(Data extracted from a collection)
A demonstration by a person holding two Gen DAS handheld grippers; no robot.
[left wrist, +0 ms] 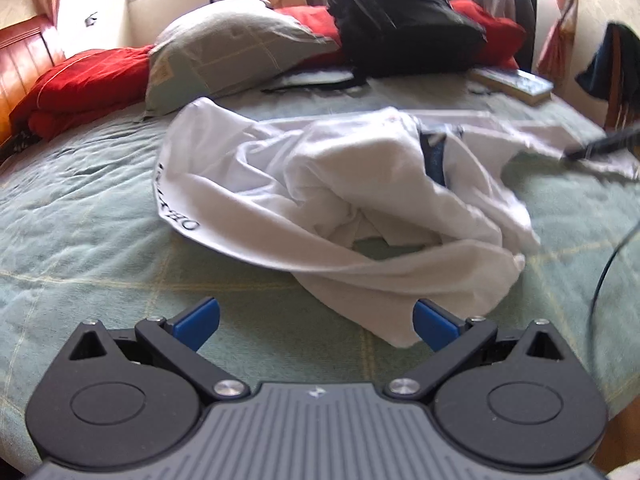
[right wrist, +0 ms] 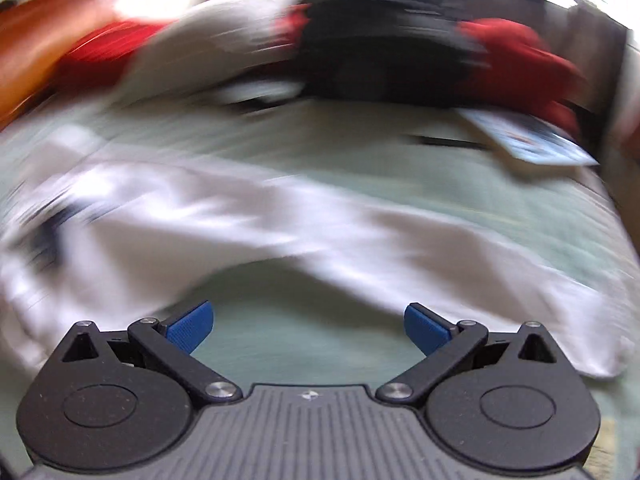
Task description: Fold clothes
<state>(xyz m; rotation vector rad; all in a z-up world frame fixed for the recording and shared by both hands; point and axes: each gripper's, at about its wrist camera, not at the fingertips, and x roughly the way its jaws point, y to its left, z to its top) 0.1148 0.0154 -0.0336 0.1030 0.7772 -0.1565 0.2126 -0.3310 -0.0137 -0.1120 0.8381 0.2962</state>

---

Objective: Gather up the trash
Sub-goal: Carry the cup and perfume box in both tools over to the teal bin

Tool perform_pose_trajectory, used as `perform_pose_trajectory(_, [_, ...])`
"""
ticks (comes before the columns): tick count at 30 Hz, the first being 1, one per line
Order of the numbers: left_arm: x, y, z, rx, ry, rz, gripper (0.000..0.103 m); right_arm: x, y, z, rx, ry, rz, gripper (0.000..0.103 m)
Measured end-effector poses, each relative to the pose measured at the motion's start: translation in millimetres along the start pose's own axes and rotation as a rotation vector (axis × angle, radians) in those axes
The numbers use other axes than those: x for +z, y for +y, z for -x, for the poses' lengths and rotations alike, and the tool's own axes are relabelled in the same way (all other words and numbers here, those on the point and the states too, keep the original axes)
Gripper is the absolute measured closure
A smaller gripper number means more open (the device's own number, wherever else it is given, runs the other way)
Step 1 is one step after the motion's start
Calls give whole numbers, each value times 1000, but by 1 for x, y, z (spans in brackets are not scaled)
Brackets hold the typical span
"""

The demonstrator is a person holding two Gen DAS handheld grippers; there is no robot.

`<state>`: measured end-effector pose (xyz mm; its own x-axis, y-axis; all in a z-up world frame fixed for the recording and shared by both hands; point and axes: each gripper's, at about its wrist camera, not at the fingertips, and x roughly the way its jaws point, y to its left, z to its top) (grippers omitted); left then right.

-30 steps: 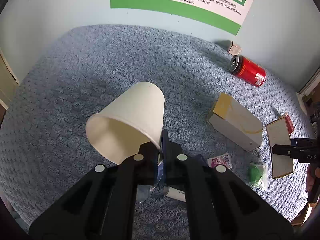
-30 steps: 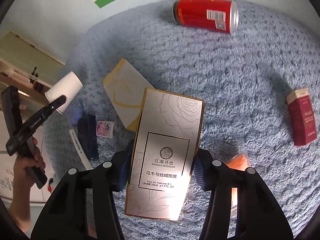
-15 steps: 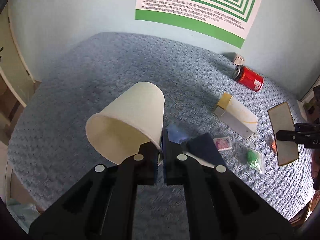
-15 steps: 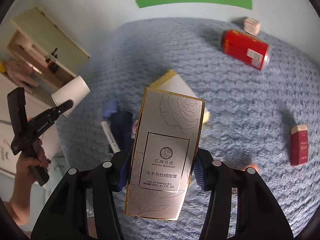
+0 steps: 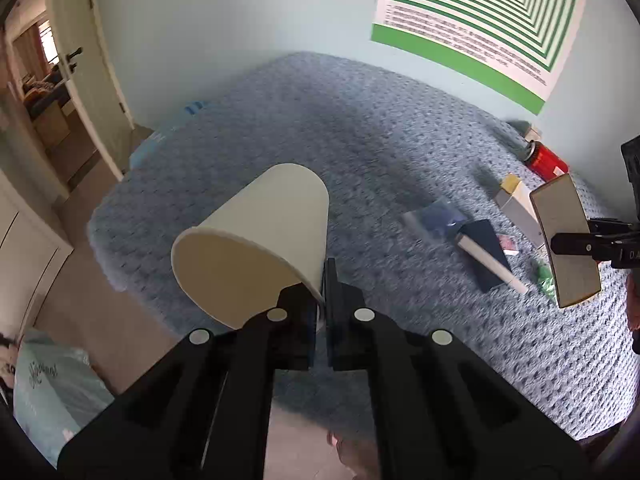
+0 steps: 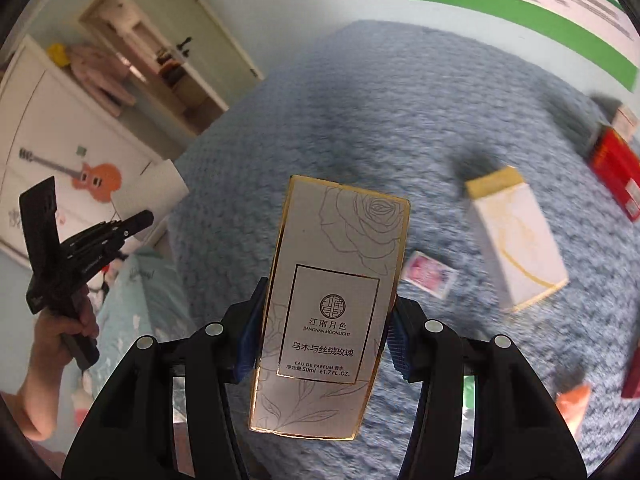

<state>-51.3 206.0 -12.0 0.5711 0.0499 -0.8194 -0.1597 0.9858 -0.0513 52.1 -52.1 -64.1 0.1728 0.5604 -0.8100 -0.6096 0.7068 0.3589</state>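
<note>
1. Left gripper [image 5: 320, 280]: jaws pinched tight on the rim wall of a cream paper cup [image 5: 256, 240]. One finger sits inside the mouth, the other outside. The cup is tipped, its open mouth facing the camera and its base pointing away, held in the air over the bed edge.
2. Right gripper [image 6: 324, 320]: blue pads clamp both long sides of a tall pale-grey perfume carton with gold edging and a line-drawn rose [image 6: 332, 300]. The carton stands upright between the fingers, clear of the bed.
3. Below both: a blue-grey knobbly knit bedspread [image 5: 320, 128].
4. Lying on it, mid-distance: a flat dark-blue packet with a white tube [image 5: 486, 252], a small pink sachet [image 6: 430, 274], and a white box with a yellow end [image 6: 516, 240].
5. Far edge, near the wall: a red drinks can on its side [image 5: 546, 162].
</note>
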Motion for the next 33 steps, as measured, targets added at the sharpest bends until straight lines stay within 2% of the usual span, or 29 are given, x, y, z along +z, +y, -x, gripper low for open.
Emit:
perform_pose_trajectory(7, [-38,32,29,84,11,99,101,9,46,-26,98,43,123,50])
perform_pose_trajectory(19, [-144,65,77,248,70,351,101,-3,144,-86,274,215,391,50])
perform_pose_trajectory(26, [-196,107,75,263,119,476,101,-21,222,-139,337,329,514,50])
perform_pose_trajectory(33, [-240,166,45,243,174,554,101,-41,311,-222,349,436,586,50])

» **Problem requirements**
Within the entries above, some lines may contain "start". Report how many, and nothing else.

» **Answer to the exercise**
2